* _Brief_
Give back the full listing, character for character, with no pictures.
=== Begin Enclosure ===
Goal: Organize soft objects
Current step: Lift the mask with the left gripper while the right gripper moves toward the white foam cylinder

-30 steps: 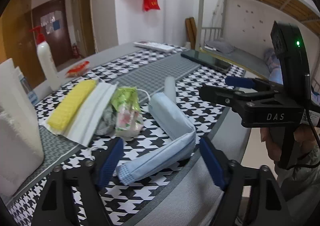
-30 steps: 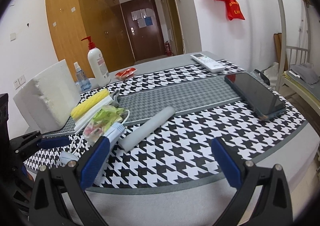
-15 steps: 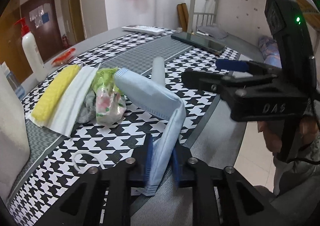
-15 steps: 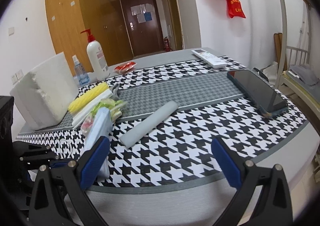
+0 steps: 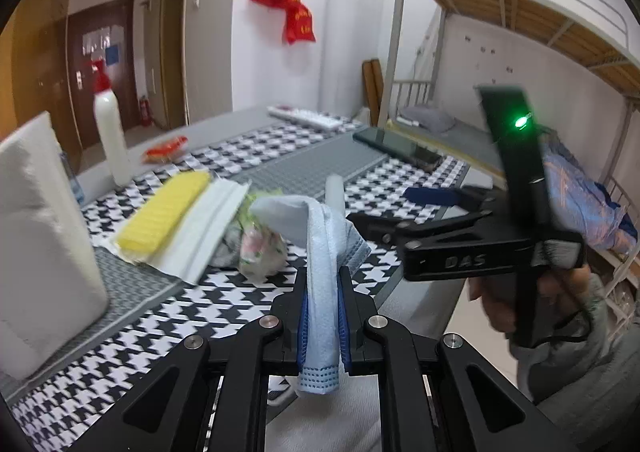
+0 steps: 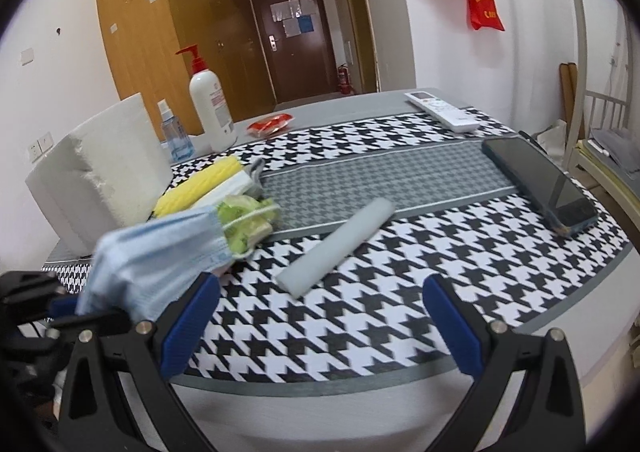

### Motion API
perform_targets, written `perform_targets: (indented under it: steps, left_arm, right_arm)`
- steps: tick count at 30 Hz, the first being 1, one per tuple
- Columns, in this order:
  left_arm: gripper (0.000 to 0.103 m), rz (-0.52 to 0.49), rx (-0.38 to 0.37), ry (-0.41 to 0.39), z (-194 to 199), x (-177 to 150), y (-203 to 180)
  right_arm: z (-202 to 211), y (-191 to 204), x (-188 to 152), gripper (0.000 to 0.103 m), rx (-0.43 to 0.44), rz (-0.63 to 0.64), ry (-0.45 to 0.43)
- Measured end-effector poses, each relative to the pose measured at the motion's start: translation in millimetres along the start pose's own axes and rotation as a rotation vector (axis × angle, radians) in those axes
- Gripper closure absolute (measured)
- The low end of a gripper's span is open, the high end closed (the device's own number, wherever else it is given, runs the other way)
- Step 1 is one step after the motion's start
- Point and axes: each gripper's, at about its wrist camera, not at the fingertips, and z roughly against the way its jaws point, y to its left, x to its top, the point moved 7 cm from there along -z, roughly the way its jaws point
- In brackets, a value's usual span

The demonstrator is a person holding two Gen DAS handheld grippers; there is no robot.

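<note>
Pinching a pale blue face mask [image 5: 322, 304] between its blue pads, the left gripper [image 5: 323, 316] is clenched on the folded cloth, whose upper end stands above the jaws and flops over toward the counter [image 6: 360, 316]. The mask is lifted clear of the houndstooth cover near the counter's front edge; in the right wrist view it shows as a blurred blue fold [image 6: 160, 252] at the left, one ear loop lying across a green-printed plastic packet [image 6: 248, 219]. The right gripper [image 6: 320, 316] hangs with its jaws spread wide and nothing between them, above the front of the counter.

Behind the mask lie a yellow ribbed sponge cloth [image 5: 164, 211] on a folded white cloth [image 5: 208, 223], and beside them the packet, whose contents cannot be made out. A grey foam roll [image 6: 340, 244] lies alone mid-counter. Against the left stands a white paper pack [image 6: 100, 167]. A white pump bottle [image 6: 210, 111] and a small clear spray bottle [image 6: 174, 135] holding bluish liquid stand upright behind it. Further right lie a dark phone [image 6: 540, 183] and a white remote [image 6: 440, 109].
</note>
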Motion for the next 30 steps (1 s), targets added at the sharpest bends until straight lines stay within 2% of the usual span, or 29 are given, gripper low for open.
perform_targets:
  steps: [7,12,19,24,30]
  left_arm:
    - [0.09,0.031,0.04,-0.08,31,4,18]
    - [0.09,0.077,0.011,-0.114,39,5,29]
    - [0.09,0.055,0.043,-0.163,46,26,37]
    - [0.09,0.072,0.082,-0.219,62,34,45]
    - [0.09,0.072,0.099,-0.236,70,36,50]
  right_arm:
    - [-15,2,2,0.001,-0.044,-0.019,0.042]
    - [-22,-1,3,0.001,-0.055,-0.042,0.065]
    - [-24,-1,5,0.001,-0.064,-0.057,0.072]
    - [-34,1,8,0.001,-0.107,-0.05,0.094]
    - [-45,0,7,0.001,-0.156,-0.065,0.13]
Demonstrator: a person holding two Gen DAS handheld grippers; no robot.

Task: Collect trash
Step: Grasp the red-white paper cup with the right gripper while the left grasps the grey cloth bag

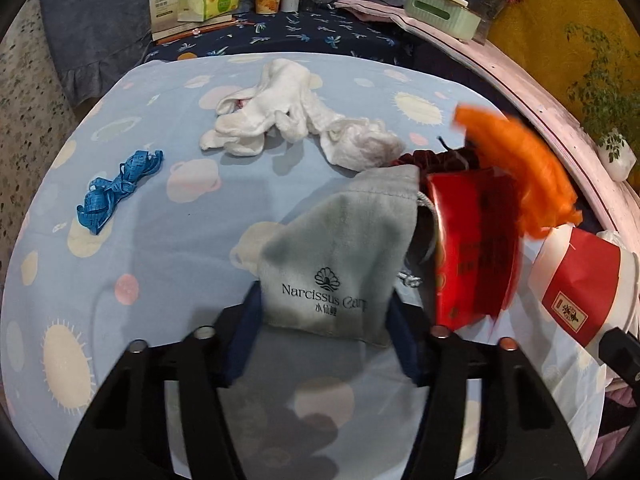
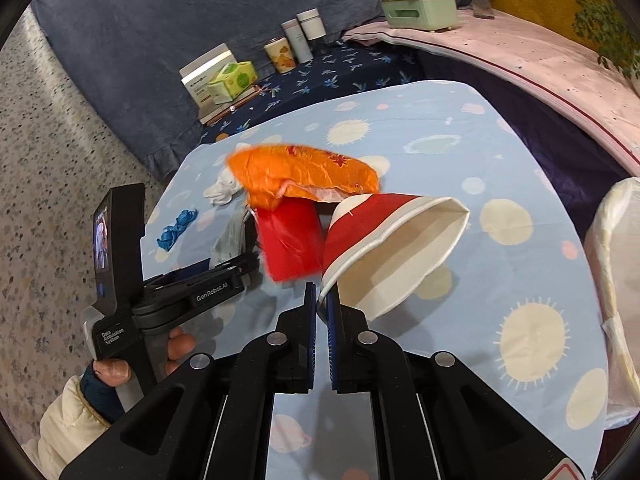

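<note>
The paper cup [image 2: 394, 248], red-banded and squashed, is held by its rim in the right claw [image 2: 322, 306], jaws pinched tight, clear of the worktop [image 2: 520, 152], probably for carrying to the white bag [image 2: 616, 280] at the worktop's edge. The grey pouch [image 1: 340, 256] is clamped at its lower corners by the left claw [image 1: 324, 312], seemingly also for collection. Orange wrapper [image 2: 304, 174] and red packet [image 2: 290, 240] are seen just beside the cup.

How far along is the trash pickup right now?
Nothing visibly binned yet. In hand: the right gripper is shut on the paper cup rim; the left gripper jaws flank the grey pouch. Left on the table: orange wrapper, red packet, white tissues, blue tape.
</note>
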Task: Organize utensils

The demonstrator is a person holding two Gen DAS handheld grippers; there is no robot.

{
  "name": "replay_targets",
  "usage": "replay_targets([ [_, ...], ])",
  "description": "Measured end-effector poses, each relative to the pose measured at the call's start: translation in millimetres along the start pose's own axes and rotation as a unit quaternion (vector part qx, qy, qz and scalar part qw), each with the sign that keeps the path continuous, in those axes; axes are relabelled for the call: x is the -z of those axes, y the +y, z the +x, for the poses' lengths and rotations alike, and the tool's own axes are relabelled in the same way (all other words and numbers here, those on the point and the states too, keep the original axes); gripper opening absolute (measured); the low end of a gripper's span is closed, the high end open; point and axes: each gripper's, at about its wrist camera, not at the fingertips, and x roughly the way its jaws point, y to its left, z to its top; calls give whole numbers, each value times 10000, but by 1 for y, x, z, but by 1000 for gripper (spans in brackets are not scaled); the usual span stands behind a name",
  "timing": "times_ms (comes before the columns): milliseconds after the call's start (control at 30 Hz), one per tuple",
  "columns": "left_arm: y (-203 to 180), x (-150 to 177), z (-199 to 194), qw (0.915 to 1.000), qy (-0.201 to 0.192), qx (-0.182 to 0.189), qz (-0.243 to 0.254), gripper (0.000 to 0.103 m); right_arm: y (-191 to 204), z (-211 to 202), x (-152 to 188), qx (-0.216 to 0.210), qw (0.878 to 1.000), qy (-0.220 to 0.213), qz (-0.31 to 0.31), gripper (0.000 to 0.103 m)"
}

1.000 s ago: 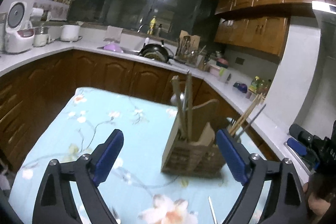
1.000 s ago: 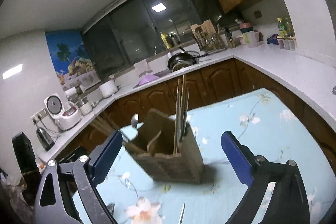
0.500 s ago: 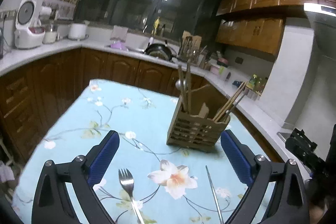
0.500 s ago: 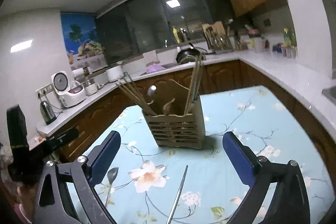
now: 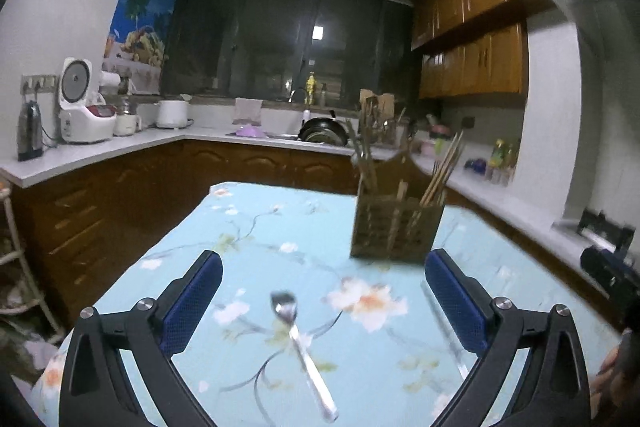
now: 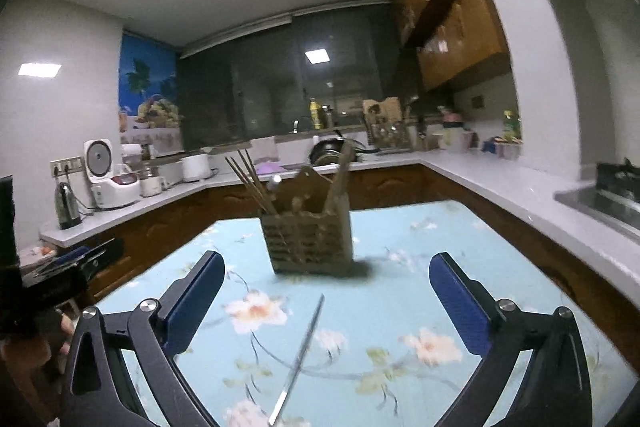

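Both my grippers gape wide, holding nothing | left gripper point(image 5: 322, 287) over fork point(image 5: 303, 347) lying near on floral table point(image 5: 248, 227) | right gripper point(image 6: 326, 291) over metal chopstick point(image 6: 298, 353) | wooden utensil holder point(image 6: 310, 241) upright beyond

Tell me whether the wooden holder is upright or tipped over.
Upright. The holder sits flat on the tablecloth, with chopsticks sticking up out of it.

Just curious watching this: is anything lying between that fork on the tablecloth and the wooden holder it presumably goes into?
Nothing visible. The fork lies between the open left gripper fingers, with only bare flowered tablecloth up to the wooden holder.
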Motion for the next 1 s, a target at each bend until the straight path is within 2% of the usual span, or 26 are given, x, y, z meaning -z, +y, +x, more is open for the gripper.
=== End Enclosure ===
* _Solution for this problem_
Goal: Organize soft objects
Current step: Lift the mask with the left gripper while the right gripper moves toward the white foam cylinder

-30 steps: 
-30 steps: 
-15 steps: 
-15 steps: 
+0 steps: 
+0 steps: 

### Motion API
perform_targets, written `perform_targets: (indented under it: steps, left_arm, right_arm)`
- steps: tick count at 30 Hz, the first being 1, one per tuple
- Columns, in this order:
  left_arm: gripper (0.000 to 0.103 m), rz (-0.52 to 0.49), rx (-0.38 to 0.37), ry (-0.41 to 0.39), z (-194 to 199), x (-177 to 150), y (-203 to 180)
  right_arm: z (-202 to 211), y (-191 to 204), x (-188 to 152), gripper (0.000 to 0.103 m), rx (-0.43 to 0.44), rz (-0.63 to 0.64), ry (-0.45 to 0.43)
- Measured end-effector poses, each relative to the pose measured at the motion's start: translation in millimetres along the start pose's own axes and rotation as a rotation vector (axis × angle, radians) in those axes
- Gripper closure absolute (measured)
- The low end of a gripper's span is open, the high end closed (the device's own number, wherever else it is given, runs the other way)
- Step 1 is one step after the motion's start
- Point and axes: each gripper's, at about its wrist camera, not at the fingertips, and z roughly against the way its jaws point, y to its left, x to its top, the point moved 7 cm from there along -z, roughly the way its jaws point
- In brackets, a value's usual span

The demonstrator is a person holding two Gen DAS handheld grippers; there is no robot.

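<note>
Pinching a pale blue face mask [image 5: 322, 304] between its blue pads, the left gripper [image 5: 323, 316] is clenched on the folded cloth, whose upper end stands above the jaws and flops over toward the counter [image 6: 360, 316]. The mask is lifted clear of the houndstooth cover near the counter's front edge; in the right wrist view it shows as a blurred blue fold [image 6: 160, 252] at the left, one ear loop lying across a green-printed plastic packet [image 6: 248, 219]. The right gripper [image 6: 320, 316] hangs with its jaws spread wide and nothing between them, above the front of the counter.

Behind the mask lie a yellow ribbed sponge cloth [image 5: 164, 211] on a folded white cloth [image 5: 208, 223], and beside them the packet, whose contents cannot be made out. A grey foam roll [image 6: 340, 244] lies alone mid-counter. Against the left stands a white paper pack [image 6: 100, 167]. A white pump bottle [image 6: 210, 111] and a small clear spray bottle [image 6: 174, 135] holding bluish liquid stand upright behind it. Further right lie a dark phone [image 6: 540, 183] and a white remote [image 6: 440, 109].
</note>
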Motion for the next 30 steps (1 s), targets added at the sharpest bends until straight lines stay within 2% of the usual span, or 29 are given, gripper low for open.
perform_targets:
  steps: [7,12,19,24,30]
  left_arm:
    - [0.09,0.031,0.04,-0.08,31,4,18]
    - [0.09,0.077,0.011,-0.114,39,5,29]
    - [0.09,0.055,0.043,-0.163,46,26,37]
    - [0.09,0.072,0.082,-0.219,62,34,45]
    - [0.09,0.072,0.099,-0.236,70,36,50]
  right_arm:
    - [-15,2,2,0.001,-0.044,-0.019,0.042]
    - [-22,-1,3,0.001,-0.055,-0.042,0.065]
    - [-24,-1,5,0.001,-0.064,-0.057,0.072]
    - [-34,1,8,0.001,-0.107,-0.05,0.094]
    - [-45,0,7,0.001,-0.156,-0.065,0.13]
Demonstrator: a person holding two Gen DAS handheld grippers; no robot.

Task: Collect trash
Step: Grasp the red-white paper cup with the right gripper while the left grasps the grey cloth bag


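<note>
The paper cup [image 2: 394, 248], red-banded and squashed, is held by its rim in the right claw [image 2: 322, 306], jaws pinched tight, clear of the worktop [image 2: 520, 152], probably for carrying to the white bag [image 2: 616, 280] at the worktop's edge. The grey pouch [image 1: 340, 256] is clamped at its lower corners by the left claw [image 1: 324, 312], seemingly also for collection. Orange wrapper [image 2: 304, 174] and red packet [image 2: 290, 240] are seen just beside the cup.

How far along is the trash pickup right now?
Nothing visibly binned yet. In hand: the right gripper is shut on the paper cup rim; the left gripper jaws flank the grey pouch. Left on the table: orange wrapper, red packet, white tissues, blue tape.
</note>
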Task: Organize utensils

The demonstrator is a person holding two Gen DAS handheld grippers; there is no robot.

{
  "name": "replay_targets",
  "usage": "replay_targets([ [_, ...], ])",
  "description": "Measured end-effector poses, each relative to the pose measured at the call's start: translation in millimetres along the start pose's own axes and rotation as a unit quaternion (vector part qx, qy, qz and scalar part qw), each with the sign that keeps the path continuous, in those axes; axes are relabelled for the call: x is the -z of those axes, y the +y, z the +x, for the poses' lengths and rotations alike, and the tool's own axes are relabelled in the same way (all other words and numbers here, those on the point and the states too, keep the original axes); gripper opening absolute (measured); the low end of a gripper's span is closed, the high end open; point and axes: each gripper's, at about its wrist camera, not at the fingertips, and x roughly the way its jaws point, y to its left, z to its top; calls give whole numbers, each value times 10000, but by 1 for y, x, z, but by 1000 for gripper (spans in brackets are not scaled); the usual span stands behind a name",
  "timing": "times_ms (comes before the columns): milliseconds after the call's start (control at 30 Hz), one per tuple",
  "columns": "left_arm: y (-203 to 180), x (-150 to 177), z (-199 to 194), qw (0.915 to 1.000), qy (-0.201 to 0.192), qx (-0.182 to 0.189), qz (-0.243 to 0.254), gripper (0.000 to 0.103 m); right_arm: y (-191 to 204), z (-211 to 202), x (-152 to 188), qx (-0.216 to 0.210), qw (0.878 to 1.000), qy (-0.220 to 0.213), qz (-0.31 to 0.31), gripper (0.000 to 0.103 m)"
}

1.000 s ago: 
1.000 s ago: 
0.500 s ago: 
0.500 s ago: 
now: 
now: 

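Both my grippers gape wide, holding nothing | left gripper point(image 5: 322, 287) over fork point(image 5: 303, 347) lying near on floral table point(image 5: 248, 227) | right gripper point(image 6: 326, 291) over metal chopstick point(image 6: 298, 353) | wooden utensil holder point(image 6: 310, 241) upright beyond

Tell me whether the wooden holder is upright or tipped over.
Upright. The holder sits flat on the tablecloth, with chopsticks sticking up out of it.

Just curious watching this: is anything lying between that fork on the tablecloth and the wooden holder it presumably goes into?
Nothing visible. The fork lies between the open left gripper fingers, with only bare flowered tablecloth up to the wooden holder.
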Motion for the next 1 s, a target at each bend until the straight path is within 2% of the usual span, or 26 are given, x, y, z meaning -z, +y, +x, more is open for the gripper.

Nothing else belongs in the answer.